Let's say we're writing a game and we want to serialize the attributes of an item. Here's one example.
[fsObject("v1")] // shortcut for [fsObject(VersionString="v1", PreviousModels=new Type[] {})]
public class ItemAttributesModel_v1 {
public int HealthBoost;
public int ManaBoost;
}
We model serialized state of the item attributes using ItemAttributesModel_v1
.
However, later on the design team decides that the mana boost should really be a random value between a range. Here's our updated attribute model:
[fsObject("v2", typeof(ItemAttributesModel_v1)]
public class ItemAttributesModel_v2 {
public int HealthBoost;
public int MinManaBoost;
public int MaxManaBoost;
// Migrate from the old v1 model. By using a constructor, we can do
// whatever we want for the data migration.
//
// Note that the constructor does not need to be public (depending on
// platform), so you can keep your public API clean.
private ItemAttributesModel_v2(ItemAttributesModel_v1 v1) {
HealthBoost = v1.HealthBoost;
// We have to migrate a number into a range.
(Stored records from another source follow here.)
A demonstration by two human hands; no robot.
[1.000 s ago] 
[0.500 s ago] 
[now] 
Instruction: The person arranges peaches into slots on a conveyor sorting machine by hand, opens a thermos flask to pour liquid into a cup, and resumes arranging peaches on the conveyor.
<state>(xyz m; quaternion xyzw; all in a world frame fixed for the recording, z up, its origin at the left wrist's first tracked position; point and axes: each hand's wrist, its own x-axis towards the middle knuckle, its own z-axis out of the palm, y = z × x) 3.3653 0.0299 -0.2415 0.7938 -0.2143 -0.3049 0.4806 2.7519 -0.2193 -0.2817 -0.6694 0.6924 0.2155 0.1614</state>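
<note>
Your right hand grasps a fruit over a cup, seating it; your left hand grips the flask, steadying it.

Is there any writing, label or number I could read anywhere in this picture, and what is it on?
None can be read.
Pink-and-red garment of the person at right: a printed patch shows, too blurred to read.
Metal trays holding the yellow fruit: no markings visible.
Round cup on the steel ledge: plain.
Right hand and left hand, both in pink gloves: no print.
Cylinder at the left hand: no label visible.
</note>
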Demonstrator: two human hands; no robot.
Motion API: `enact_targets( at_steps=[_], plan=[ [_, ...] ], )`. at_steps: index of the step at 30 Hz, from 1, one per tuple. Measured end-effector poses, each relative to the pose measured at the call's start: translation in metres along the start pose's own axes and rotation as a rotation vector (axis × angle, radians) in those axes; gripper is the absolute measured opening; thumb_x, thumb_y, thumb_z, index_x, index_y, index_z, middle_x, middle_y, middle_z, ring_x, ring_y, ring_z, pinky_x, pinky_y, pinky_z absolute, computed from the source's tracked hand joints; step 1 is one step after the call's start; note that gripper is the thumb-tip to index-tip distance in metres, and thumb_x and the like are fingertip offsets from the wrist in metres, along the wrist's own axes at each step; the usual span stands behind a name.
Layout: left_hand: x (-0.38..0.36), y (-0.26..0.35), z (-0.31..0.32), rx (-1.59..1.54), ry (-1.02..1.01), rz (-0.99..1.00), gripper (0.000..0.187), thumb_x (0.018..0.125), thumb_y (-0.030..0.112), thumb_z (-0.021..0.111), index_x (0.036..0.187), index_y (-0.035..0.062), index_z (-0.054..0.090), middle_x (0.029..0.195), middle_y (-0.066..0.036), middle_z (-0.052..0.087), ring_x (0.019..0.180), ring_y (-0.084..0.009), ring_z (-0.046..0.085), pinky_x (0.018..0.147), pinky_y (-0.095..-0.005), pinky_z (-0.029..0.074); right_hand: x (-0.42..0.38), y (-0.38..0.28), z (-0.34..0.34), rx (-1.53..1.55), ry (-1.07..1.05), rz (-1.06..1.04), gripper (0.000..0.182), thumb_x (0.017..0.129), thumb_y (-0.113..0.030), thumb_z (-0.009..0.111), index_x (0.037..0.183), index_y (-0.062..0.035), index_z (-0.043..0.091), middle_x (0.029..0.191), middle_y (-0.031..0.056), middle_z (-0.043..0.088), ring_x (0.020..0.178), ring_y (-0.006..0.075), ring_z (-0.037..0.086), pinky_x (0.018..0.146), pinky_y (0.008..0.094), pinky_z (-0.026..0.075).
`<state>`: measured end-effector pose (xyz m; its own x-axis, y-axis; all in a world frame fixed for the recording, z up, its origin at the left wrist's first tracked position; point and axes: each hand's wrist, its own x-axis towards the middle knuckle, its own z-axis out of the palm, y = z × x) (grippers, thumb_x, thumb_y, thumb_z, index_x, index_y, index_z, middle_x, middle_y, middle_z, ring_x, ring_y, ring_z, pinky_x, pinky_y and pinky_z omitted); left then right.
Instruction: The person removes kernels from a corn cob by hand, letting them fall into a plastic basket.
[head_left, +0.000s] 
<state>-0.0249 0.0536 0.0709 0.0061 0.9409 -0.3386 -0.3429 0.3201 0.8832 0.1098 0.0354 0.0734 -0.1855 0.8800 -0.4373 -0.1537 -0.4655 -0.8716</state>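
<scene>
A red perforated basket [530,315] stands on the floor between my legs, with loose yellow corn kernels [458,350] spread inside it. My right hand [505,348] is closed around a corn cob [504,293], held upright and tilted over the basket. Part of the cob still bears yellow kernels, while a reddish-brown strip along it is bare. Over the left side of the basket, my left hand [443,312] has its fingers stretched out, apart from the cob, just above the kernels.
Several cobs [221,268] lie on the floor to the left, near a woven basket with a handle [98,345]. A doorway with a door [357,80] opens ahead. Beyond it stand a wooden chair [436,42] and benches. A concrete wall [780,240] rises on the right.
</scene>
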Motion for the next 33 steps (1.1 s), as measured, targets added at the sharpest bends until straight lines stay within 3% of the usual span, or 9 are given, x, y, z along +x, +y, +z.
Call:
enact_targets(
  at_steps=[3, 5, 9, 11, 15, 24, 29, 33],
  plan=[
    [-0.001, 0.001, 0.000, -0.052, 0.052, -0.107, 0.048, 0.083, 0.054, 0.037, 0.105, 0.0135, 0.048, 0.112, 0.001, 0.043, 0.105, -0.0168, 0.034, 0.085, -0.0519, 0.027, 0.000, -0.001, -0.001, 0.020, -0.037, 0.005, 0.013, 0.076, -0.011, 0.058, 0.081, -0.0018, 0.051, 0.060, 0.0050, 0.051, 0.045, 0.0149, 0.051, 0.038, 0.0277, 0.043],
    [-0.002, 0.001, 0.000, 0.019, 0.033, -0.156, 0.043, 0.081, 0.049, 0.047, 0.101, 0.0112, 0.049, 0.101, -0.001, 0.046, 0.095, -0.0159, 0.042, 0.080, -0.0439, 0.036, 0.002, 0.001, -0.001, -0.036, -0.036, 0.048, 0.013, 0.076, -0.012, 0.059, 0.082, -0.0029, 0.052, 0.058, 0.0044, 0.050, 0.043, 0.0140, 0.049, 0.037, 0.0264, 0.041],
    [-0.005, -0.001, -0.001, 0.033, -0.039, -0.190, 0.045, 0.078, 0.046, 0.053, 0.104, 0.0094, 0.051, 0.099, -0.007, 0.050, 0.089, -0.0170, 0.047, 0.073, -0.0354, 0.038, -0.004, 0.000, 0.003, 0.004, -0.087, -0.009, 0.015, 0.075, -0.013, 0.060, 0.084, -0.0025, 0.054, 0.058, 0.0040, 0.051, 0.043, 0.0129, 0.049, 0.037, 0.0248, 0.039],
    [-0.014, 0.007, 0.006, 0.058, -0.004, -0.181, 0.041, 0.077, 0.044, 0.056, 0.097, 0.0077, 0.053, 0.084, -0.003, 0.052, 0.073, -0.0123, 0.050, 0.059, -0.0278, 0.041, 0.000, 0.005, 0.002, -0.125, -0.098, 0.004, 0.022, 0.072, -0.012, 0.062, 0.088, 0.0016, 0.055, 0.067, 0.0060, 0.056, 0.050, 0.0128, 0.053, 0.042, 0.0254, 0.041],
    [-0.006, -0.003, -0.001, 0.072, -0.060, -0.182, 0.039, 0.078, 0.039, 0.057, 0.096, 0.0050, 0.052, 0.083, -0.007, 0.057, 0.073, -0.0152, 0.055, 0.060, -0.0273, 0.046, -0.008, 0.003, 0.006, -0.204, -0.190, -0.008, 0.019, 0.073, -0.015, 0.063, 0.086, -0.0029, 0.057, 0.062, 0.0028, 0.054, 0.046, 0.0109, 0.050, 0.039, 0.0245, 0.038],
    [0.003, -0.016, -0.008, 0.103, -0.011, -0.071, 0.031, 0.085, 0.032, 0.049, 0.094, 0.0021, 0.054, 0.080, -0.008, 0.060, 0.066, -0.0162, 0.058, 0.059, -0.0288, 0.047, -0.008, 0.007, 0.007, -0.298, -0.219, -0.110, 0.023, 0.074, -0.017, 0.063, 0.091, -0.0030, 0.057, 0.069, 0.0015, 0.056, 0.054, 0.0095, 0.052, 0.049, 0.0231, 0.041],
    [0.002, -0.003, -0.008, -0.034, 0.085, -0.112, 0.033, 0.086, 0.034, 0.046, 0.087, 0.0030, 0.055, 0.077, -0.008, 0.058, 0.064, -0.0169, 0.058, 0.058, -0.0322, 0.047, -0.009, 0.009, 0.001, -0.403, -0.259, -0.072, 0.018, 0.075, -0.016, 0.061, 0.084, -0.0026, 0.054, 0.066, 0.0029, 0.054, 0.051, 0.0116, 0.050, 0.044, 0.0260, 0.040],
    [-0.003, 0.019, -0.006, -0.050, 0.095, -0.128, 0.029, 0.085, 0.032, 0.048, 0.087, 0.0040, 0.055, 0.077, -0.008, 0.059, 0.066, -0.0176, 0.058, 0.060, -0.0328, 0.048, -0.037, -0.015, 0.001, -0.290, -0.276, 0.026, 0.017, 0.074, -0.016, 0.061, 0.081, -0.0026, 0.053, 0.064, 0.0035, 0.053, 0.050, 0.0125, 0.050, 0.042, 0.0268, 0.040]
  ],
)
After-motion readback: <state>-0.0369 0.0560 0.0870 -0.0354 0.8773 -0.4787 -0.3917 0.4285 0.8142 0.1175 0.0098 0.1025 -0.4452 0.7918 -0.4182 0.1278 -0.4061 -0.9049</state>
We just take the minimum
// as that number and the range as 10% of it.
MinManaBoost = v1.ManaBoost;
MaxManaBoost = (int)(v1.ManaBoost * 1.1);
}
}
Note that we do not remove ItemAttributesModel_v1
from code. Full Serializer cannot recover the serialization model without it (enabling that would significantly bloat the emitted JSON).
Full Serializer makes this potentially complex migration easy; by using constructors for data migrations, we get an easy-to-use but extremely flexible versioning system.
If you introduce a v3 model, then you just migrate from the v2 model. If Full Serializer detects a v1 format, it will deserialize it as a v1 instance, run the v1 to v2 constructor, and then run the v2 to v3 constructor. Continuing the prior example, here is v3 of the model where Mana is renamed to Power:
[fsObject("v3", typeof(ItemAttributesModel_v2))]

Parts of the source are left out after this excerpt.